Zuvor war das Stadtbad Mitte, gebaut 1930 von Heinrich Tessenow, nach dem 1932 verstorbenen Patron der Ehrung benannt worden. Dabei versammelten sich Kuratoren und Begründer der James-Simon-Stiftung, Politiker, Bäder-Manager und eine Urenkelin Simons bei Mozartklängen, mit blauem Plastik beschuht, am Becken – zur Enthüllung einer Info-Stele. Der Großhändler Simon hatte seinen Reichtum und seine Energie seit den 1890er Jahren in einzigartiger Großzügigkeit dafür eingesetzt, zahlreiche Kunst-, Bildungs- und Sozialstiftungen zu gründen und zu gestalten, darunter auch den Verein für Volksbäder (wir berichteten).

Bei der Ehrung des Ehepaars Würth, zu der sich im Gobelinsaal des Bodemuseums Citoyens, Museumschefs und Kulturpolitiker einfanden, pries der Berliner Kulturförderer Peter Raue im Namen der James-Simon-Stiftung die „immer bunter werdende Wiese gemeinnütziger und privater Stiftungen“.

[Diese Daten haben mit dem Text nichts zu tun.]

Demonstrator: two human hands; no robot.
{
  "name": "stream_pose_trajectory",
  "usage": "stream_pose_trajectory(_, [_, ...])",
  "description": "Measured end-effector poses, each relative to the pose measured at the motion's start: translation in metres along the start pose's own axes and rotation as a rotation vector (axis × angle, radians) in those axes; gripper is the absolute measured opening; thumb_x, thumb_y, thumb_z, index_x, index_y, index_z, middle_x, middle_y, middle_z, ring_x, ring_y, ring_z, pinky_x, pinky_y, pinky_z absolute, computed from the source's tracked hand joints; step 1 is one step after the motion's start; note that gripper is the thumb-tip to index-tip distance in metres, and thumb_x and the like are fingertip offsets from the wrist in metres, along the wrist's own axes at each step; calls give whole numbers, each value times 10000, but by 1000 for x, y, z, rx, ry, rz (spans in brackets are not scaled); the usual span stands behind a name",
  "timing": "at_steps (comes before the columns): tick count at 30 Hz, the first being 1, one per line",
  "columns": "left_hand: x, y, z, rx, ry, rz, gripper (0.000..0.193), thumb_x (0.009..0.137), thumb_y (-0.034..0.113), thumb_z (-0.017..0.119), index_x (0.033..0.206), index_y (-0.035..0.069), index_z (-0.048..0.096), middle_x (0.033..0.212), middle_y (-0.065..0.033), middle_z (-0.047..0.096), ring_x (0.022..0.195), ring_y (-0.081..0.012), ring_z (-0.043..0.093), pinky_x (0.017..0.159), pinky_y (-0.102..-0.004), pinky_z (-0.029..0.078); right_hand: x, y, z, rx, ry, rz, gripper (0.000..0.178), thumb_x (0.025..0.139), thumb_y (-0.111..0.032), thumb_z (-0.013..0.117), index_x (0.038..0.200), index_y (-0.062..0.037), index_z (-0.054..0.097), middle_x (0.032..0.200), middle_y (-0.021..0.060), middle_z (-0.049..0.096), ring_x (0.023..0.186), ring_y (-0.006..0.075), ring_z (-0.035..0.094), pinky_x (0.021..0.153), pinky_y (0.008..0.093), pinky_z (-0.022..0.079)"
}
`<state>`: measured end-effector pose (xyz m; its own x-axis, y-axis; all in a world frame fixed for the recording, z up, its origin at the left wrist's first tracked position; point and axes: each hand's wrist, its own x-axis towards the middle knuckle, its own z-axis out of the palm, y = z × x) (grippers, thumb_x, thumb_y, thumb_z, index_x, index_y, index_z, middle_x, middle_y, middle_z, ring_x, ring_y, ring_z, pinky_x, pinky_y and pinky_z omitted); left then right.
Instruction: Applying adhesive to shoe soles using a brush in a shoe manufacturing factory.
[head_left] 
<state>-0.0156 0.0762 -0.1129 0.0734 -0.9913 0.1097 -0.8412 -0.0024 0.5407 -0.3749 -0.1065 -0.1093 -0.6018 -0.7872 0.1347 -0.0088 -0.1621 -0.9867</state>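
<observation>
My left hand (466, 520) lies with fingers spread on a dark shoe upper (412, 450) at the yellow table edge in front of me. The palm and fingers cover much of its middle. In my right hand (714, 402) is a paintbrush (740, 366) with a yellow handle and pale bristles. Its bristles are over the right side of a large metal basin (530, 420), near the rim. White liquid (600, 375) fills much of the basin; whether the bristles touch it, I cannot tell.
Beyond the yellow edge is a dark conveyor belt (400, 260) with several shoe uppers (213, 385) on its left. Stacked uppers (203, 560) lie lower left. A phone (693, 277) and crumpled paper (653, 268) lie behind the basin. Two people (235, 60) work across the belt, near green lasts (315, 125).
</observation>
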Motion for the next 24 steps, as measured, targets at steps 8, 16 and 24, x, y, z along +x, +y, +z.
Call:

Die 25 000 Euro Preisgeld geben die geehrten Mittsiebziger, aktiv an der Fortführung ihrer Initiativen beteiligt, einem Behindertenprojekt in St. Petersburg. Eindrucksvoll skizzierten der ehemalige Ministerpräsident Erwin Teufel und Hermann Parzinger (Stiftung Preußischer Kulturbesitz) das Spektrum Würth’scher Wohltaten – weltweite Museumsgründungen an ihren Firmenhauptsitzen, Institute für Behinderte und Straßenkinder, aber auch ihre Sammlung von 14 000 Gemälden, Zeichnungen und Skulpturen. Das Publikum staunte: Als zeige dieser feierliche Moment, dass nicht Schrauben, sondern Kunst- und Menschenfreunde die Welt im Innersten zusammenhalten.